Netanyahu, who has had a rocky relationship with Obama, said he appreciated their many talks about challenges facing Israel. Netanyahu has led Israel for all but about the first two months of Obama's nearly eight years in office.
"The greatest challenge is of course the unremitting fanaticism. The greatest opportunity is to advance ... peace. That's a goal that I and the people of Israel will never give up on," Netanyahu said.
"We've been fortunate that in pursuing these two tasks, Israel has no greater friend than the United States of America."
The two leaders spoke to reporters before they met.
Afterwards, a senior U.S. official told reporters they had spoken about Israeli-Palestinian relations, a spike in violence and the expansion of Israeli settlements in the West Bank, home to more than 2.7 million Palestinians.
The official said the talks also included "continuing Israeli settlement activity as Israel enters the 50th year of its occupation and profound U.S. concerns about the corrosive effect that that is having on the prospect for two states."
The Palestinians hope to establish an independent state in the occupied West Bank along with the Hamas-controlled Gaza Strip and East Jerusalem as its capital. Israel captured the West Bank in the 1967 Arab-Israeli war.
Obama made reference to a $38 billion military assistance agreement signed by the two allies on Sept. 14.
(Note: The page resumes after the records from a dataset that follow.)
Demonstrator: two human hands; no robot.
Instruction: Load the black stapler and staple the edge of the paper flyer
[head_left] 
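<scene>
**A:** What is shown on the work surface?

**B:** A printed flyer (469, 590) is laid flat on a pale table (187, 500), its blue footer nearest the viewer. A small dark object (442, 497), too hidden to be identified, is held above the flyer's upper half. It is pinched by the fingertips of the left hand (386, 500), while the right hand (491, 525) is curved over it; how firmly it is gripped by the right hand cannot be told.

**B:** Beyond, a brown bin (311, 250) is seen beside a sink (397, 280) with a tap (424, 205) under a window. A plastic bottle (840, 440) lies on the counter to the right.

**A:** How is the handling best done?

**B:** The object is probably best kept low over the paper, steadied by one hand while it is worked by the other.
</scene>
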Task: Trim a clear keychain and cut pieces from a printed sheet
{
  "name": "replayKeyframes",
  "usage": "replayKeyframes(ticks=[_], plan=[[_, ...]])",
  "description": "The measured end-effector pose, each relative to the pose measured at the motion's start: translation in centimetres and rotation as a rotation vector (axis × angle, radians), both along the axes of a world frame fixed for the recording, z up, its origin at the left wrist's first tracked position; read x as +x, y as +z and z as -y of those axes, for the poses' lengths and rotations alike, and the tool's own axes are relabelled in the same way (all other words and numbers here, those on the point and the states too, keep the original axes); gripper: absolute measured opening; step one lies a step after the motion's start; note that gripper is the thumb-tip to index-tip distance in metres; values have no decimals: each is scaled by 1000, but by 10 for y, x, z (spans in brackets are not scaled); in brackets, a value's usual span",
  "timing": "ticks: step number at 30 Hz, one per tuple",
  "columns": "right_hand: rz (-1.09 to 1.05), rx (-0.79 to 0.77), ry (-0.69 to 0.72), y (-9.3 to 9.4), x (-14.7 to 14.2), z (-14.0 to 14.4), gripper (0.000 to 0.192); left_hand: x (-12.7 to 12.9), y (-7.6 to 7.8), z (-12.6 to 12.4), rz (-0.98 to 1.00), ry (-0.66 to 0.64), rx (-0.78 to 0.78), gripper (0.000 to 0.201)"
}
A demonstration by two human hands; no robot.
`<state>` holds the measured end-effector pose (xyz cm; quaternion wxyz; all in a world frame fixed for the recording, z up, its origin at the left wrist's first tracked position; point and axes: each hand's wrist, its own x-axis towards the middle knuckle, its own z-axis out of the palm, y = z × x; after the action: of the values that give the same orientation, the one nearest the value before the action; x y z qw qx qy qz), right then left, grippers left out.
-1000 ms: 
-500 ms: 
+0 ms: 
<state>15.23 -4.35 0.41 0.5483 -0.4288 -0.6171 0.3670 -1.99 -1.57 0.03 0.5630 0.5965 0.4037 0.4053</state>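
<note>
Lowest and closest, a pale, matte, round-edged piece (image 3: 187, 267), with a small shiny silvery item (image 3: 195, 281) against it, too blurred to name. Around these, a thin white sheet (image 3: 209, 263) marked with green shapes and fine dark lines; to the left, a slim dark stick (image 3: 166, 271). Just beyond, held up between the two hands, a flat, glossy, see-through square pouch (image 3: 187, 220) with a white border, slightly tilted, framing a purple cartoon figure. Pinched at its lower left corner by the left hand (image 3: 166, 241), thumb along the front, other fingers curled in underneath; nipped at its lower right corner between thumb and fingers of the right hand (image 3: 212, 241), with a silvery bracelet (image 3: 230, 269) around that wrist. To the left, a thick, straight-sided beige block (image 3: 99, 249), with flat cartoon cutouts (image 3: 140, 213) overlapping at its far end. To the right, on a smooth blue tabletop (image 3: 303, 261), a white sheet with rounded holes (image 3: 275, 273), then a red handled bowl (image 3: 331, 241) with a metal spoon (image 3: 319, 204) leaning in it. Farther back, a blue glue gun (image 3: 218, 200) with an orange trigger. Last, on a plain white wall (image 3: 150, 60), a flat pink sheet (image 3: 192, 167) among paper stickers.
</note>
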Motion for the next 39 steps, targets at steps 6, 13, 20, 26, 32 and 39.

"It is a very difficult and dangerous time in the Middle East, and we want to make sure that Israel has the full capabilities it needs in order to keep the Israeli people safe," Obama said.
The package constitutes the most U.S. military aid ever given to any country, enabling Israel to upgrade most of its fighter aircraft, improve its ground forces' mobility and strengthen its missile defense systems, a senior U.S. official said last week.
Most countries view Israeli West Bank settlements as illegal and an obstacle to peace. Israel rejects this, saying Jews have been living in the territory for thousands of years.
In addition to its estimate of 2.7 million Palestinians in the West Bank, the CIA Factbook online cites about 371,000 Israeli settlers living in the West Bank as of July 2015. Neither figure includes East Jerusalem, which both sides claim.
(Corrects 15th year of occupation to 50th year in 9th paragraph.)